# Differential equation problem

1. Apr 27, 2015

### Raghav Gupta

1. The problem statement, all variables and given/known data
A particle moves in a straight line with velocity given by $dx/dt = x +1$ ( x being distance described). The time taken by the particle to describe 99 meters is?

2. Relevant equations
NA

3. The attempt at a solution
Getting $ln(x+1) = t + C$
How to determine the constant value when we don't know any (x,t) point?

2. Apr 27, 2015

### MarcusAgrippa

This particular problem cannot be fully solved without initial conditions. These are used to evaluate C. Did you miss them when reading the problem?

If the question truly omits the initial conditions, there is nothing to stop you from solving the problem symbolically by retaining the constant of integration C in your solution. and express the answer in terms of C.

If you feel unhappy with retaining C as an unknown parameter, you could always assume some initial conditions - but make sure that you state explicitly what conditions you have assumed; state also why you were forced to make the assumption. No one can penalise you for displaying that you understand the problem and its deficiencies.

The obvious assumption to import is that at t=0, x=0.

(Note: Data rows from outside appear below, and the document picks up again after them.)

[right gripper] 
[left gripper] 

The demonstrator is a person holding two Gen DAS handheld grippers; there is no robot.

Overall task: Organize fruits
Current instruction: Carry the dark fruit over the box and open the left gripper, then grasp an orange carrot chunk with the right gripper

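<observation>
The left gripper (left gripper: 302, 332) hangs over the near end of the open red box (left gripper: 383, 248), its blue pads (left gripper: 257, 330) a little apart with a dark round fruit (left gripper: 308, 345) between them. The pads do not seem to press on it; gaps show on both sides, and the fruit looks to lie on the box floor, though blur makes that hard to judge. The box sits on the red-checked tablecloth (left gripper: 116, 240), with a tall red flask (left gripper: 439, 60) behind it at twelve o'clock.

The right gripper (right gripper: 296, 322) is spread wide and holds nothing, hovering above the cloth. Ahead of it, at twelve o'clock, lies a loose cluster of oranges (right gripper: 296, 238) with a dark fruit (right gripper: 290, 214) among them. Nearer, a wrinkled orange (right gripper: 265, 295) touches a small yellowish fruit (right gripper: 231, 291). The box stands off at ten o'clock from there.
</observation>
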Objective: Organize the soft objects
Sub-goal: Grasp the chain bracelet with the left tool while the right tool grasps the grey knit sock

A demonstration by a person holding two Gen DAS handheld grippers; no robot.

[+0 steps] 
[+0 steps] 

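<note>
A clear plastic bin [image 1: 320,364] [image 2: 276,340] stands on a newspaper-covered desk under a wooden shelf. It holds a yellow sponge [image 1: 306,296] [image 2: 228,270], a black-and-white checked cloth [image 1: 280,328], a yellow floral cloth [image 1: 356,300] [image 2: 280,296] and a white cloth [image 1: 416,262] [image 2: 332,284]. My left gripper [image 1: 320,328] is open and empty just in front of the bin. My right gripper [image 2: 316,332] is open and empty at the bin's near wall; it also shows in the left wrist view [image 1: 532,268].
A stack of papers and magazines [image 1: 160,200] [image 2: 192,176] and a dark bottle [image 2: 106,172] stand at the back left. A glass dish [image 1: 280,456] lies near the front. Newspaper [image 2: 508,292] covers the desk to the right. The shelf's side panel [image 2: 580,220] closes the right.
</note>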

Your working is correct so far.

Remember that your tutors and examiners are not interested in the answer - they know the answer and have no need to be told it by you! Rather, they are interested in seeing how you reasoned your way to the answer. If you display good reasoning, you will be awarded full marks if the statement of the question was at fault, and you will be awarded close to full marks if you missed information by careless reading but nevertheless give an accurate answer in which the missing information is displayed symbolically.

3. Apr 27, 2015

### Raghav Gupta

No, I was not given any additional info.
By the way this was an Objective question and not subjective, so they not require the reason.
That info of taking x=0 at t= 0 looks correct to me as at time 0 particle is at rest.
Thanks, got it Marcus.

4. Apr 27, 2015

### LCKurtz

You probably mean the particle is at position $x=0$.